La terminal 8 puntos

Argentina, 2023.

Guion y dirección: Gustavo Fontán.

Fotografía: Ezequiel Salinas.

Sonido: Atilio Sánchez.

Montaje: Mario Bocchicchio.

Producción: Eva Cáceres y Ana Lucía Frau

Duración: 62 minutos.

Estreno: exclusivamente en la Sala Leopoldo Lugones.

Los materiales de base son mínimos: la terminal de ómnibus de La Falda, Córdoba, con sus pasajeros en tránsito, sus trabajadores, algún perro callejero. Pero de esa sencilla, austera locación, el cineasta Gustavo Fontán consigue extraer un pequeño poema cinematográfico hecho de luces y sombras, que habla del transcurso del tiempo y de la fugacidad de la vida, pero también de las huellas perennes que deja el amor.

Autor de un cuerpo de obra nutrido y consecuente, que no hace diferencias entre ficción y documental, y que incluye algunas obras mayores –El árbol (2006); El limonero real (2016), sobre la novela de Juan José Saer; La deuda (2019)- Fontán tiene la rara cualidad de saber conjurar, a veces en un mismo plano, pasado y presente. Ese hechizo era evidente en su adaptación de Saer, pero también en la casa repleta de recuerdos de Elegía de abril (2010) o en el fantasmagórico reencuentro de un botero del Paraná con su rancho natal, en El rostro (2014). Ahora en La terminal –que tuvo su estreno en el FidMarseille 2023 y después pasó por el DocBuenosAires y el Festival de Yamagata- esa confluencia temporal es menos evidente, pero no por ello menos intensa.

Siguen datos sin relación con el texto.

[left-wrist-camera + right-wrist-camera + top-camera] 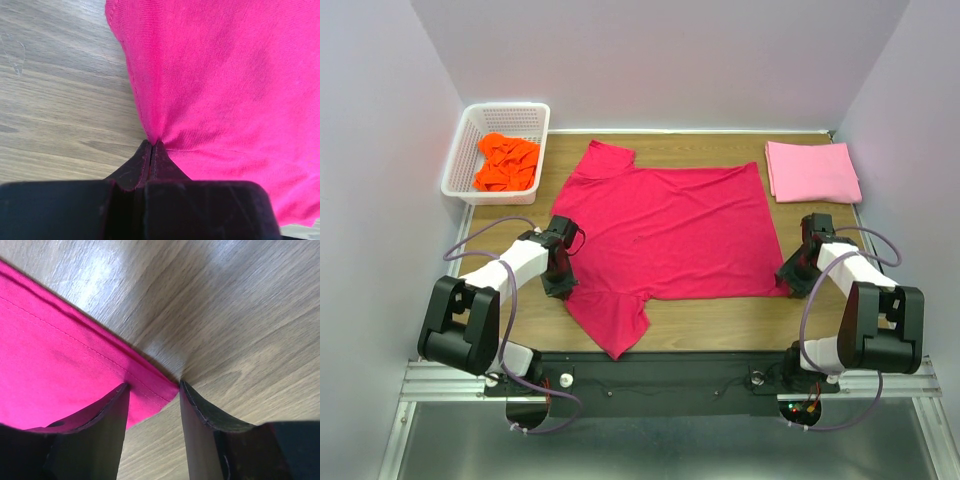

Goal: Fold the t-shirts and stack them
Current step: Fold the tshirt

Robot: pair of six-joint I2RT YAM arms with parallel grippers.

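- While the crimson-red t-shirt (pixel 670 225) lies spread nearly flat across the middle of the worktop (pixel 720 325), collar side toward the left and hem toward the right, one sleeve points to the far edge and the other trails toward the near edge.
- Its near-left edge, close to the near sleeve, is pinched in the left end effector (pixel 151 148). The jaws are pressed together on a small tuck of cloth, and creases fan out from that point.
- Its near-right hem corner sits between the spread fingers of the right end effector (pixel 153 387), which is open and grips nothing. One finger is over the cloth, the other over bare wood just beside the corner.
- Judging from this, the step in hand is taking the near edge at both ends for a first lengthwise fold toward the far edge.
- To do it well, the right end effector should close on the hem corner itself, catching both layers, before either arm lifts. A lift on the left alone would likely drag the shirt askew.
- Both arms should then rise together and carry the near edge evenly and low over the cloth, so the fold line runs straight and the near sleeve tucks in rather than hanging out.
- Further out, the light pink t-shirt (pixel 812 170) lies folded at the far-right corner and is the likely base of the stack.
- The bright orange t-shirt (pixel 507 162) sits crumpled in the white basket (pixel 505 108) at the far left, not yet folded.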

El modo en el que Fontán filma los cuerpos y los rostros de los pasajeros que llegan y se van de esa terminal de buses (que es la de La Falda, pero podría ser también la de otra ciudad cualquiera del interior del país) elude la mirada naturalista del clásico documental observacional. Hay en su película una búsqueda, un tratamiento de la imagen que va más allá del mero registro para intentar dar cuenta de aquello que no es tangible, como si Fontán filmara no tanto a esos hombres y mujeres en tiempo presente sino que fuera capaz de captar su estela, aquello que van dejando atrás mientras parten. Allí aparecen una vez más esos fantasmas que pueblan la obra del director.

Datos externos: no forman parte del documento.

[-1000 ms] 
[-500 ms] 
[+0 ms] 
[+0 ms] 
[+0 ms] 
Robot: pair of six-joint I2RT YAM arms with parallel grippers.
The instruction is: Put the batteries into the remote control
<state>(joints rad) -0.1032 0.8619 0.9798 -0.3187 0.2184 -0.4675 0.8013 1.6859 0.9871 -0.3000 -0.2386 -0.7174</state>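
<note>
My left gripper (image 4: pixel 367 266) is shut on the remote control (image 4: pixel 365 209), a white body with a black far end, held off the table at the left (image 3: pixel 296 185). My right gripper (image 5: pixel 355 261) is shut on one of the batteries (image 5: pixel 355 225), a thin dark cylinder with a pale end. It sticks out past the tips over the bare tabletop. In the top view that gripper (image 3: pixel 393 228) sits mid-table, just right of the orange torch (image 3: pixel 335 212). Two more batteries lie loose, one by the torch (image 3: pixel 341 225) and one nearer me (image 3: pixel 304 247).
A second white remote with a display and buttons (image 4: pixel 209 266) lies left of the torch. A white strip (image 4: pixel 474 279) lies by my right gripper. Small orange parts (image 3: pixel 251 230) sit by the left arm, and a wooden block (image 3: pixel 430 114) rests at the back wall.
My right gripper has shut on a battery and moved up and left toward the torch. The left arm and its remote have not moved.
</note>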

Sombras, siluetas, contraluces, reflejos son algunos de los recursos con los que su fotógrafo Ezequiel Salinas se vale para ir depurando la imagen hasta volverla por momentos casi abstracta, como si La terminal fuera una suerte de casa de los espíritus, allí donde quedan solamente reminiscencias. Ese trabajo visual tiene a su vez un correlato con la densa trama sonora elaborada por Atilio Sánchez, que aprovecha la acústica del lugar para enfatizar ecos y resonancias, como si aquello que se escucha –murmullos, chicharras, zumbidos- llegara desde algún lugar lejano.

Unos baratos relojes pulsera atrapados en una máquina tragamonedas parecen referir también a un tiempo detenido, pretérito. Uno de ellos logra liberarse y va a parar a una pareja que está a punto de viajar, o de separarse por el viaje. El hombre lo coloca delicadamente en la muñeca de la mujer y esa modesta ofrenda da pie al leitmotiv de la película, que es el amor. En La terminal no hay testimonios a cámara de nadie, pero cada tanto se escuchan –como si fueran pequeños poemas (el cine de Fontán siempre abrevó en poetas: Jacobo Fijman, Juan L.Ortiz)- algunas breves confesiones amorosas.

Son unas voces en off registradas en la terminal de La Falda, pero que también parecen provenir del más allá. Un hombre que reconoce que perdió a su amor porque “me porté muy mal con ella”. Una mujer que confiesa que amó una sola vez y que nunca más se volvió a enamorar. Otra que habla de un “flechazo” fugaz, en un parque de diversiones, y entona lo poco que recuerda de un tango que se le escapa de la memoria. El pasado vuelve y encuentra su espejo en las imágenes del presente.

Hacia el final, un plano del film –hecho de pequeños momentos robados- es muy elocuente. La cámara percibe a una mujer sola, mayor, con la espalda un poco vencida y el rostro avinagrado por los años y, sin cortar, hace un leve paneo y encuentra a una chica joven, de mirada vivaz, que da la impresión de tener ojos solamente para su novio. Alguien luego susurra: “Me enamoré de él, porque me hizo ver”. La melancólica película de Fontán tiene esa virtud: hace ver, incluso aquello que ya no está allí.